We look forward to seeing you make use of it! We invite you to join the conversation on our community Slack Channel, or sign up for our newsletter. You should also check out other Airbyte tutorials, and Airbyte’s content hub!

Frequently Asked Questions

What is ETL?

ETL, an acronym for Extract, Transform, Load, is a vital data integration process. It involves extracting data from diverse sources, transforming it into a usable format, and loading it into a database, data warehouse or data lake. This process enables meaningful data analysis, enhancing business intelligence.

What data can you extract from Sugar CRM?

Sugar CRM's API provides access to a wide range of data related to customer relationship management. The following are the categories of data that can be accessed through Sugar CRM's API:  

1. Accounts: This includes information about the companies or organizations that are customers of the business.  
2. Contacts: This includes information about the individuals who are associated with the accounts, such as their names, contact details, and job titles.  
3. Leads: This includes information about potential customers who have shown interest in the business's products or services.  
4. Opportunities: This includes information about potential sales deals with customers, including the value of the deal, the stage of the sales process, and the probability of closing the deal.  
5. Cases: This includes information about customer support cases, such as the nature of the issue, the status of the case, and any related communications.  
6. Activities: This includes information about the interactions between the business and its customers, such as meetings, calls, and emails.  
7. Reports: This includes data related to the performance of the business, such as sales figures, customer satisfaction ratings, and marketing campaign results.  

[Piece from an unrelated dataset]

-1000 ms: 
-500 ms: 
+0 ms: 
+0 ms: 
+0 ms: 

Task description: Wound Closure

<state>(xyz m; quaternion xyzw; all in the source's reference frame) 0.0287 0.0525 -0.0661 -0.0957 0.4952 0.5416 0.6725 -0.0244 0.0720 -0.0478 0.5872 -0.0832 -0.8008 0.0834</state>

Overall, Sugar CRM's API provides access to a comprehensive set of data that can help businesses manage their customer relationships more effectively.

What data can you transfer to AWS Datalake?

You can transfer a wide variety of data to AWS Datalake. This usually includes structured, semi-structured, and unstructured data like transaction records, log files, JSON data, CSV files, and more, allowing robust, scalable data integration and analysis.

What are top ETL tools to transfer data from Sugar CRM to AWS Datalake?

The most prominent ETL tools to transfer data from Sugar CRM to AWS Datalake include:

  • Airbyte
  • Fivetran
  • Stitch
  • Matillion
  • Talend Data Integration

These tools help in extracting data from Sugar CRM and various sources (APIs, databases, and more), transforming it efficiently, and loading it into AWS Datalake and other databases, data warehouses and data lakes, enhancing data management capabilities.

What is ELT?

ELT, standing for Extract, Load, Transform, is a modern take on the traditional ETL data integration process. In ELT, data is first extracted from various sources, loaded directly into a data warehouse, and then transformed. This approach enhances data processing speed, analytical flexibility and autonomy.

Difference between ETL and ELT?

ETL and ELT are critical data integration strategies with key differences. ETL (Extract, Transform, Load) transforms data before loading, ideal for structured data. In contrast, ELT (Extract, Load, Transform) loads data before transformation, perfect for processing large, diverse data sets in modern data warehouses. ELT is becoming the new standard as it offers a lot more flexibility and autonomy to data analysts.